This work addresses the robustness deficiencies of AI-generated text (AIGT) detectors by proposing GradEscape—the first gradient-based adversarial evasion method for AIGT detection. GradEscape introduces a differentiable text evasion framework that employs weighted embedding modeling and victim-detector feedback-driven parameter updates to achieve efficient evasion under minimal perturbations. To mitigate tokenizer mismatch, it innovatively incorporates a warm-start mechanism, enabling tokenizer reverse inference and lightweight (139M) distillation model extraction in query-only settings. Evaluated across four benchmark datasets and three major language models, GradEscape consistently outperforms four state-of-the-art methods and successfully evades two commercial AIGT detectors. Empirical analysis identifies stylistic disparities in training data as the fundamental vulnerability underlying detector failure.

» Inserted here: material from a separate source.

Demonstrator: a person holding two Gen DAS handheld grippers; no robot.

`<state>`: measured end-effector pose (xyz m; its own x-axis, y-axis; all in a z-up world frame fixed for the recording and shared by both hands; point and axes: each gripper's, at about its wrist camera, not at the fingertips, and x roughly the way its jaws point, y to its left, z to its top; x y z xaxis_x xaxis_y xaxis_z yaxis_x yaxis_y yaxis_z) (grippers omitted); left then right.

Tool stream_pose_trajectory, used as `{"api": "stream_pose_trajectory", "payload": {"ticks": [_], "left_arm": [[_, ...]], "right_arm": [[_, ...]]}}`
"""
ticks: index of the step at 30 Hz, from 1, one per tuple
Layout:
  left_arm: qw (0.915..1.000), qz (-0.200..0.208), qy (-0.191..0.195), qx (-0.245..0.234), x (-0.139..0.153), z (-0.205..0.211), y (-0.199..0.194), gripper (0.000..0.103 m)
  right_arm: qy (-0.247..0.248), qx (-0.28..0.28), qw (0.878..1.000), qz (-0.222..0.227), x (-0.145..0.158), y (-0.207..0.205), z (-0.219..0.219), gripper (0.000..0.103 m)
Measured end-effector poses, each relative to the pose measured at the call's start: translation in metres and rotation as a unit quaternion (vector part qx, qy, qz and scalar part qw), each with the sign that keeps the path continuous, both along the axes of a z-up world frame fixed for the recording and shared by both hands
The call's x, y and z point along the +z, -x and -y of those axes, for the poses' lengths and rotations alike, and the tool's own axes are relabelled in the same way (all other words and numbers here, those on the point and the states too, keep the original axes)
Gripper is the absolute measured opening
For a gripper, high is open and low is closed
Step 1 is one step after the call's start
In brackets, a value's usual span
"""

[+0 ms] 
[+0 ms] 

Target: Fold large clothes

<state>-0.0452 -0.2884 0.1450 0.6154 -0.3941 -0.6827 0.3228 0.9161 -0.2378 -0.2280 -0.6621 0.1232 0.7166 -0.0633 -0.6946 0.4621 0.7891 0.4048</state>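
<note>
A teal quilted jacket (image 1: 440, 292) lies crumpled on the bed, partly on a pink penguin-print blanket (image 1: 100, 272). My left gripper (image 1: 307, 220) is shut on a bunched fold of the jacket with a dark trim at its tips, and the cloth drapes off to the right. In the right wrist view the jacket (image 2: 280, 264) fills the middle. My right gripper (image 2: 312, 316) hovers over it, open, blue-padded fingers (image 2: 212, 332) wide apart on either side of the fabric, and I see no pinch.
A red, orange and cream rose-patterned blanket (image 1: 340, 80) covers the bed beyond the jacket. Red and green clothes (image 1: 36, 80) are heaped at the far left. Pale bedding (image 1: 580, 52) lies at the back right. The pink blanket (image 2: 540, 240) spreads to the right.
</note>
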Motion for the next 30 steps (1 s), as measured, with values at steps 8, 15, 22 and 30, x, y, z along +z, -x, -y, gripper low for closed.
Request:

In this paper, we introduce GradEscape, the first gradient-based evader designed to attack AI-generated text (AIGT) detectors. GradEscape overcomes the undifferentiable computation problem, caused by the discrete nature of text, by introducing a novel approach to construct weighted embeddings for the detector input. It then updates the evader model parameters using feedback from victim detectors, achieving high attack success with minimal text modification. To address the issue of tokenizer mismatch between the evader and the detector, we introduce a warm-started evader method, enabling GradEscape to adapt to detectors across any language model architecture. Moreover, we employ novel tokenizer inference and model extraction techniques, facilitating effective evasion even in query-only access. We evaluate GradEscape on four datasets and three widely-used language models, benchmarking it against four state-of-the-art AIGT evaders. Experimental results demonstrate that GradEscape outperforms existing evaders in various scenarios, including with an 11B paraphrase model, while utilizing only 139M parameters. We have successfully applied GradEscape to two real-world commercial AIGT detectors. Our analysis reveals that the primary vulnerability stems from disparity in text expression styles within the training data. We also propose a potential defense strategy to mitigate the threat of AIGT evaders. We open-source our GradEscape for developing more robust AIGT detectors.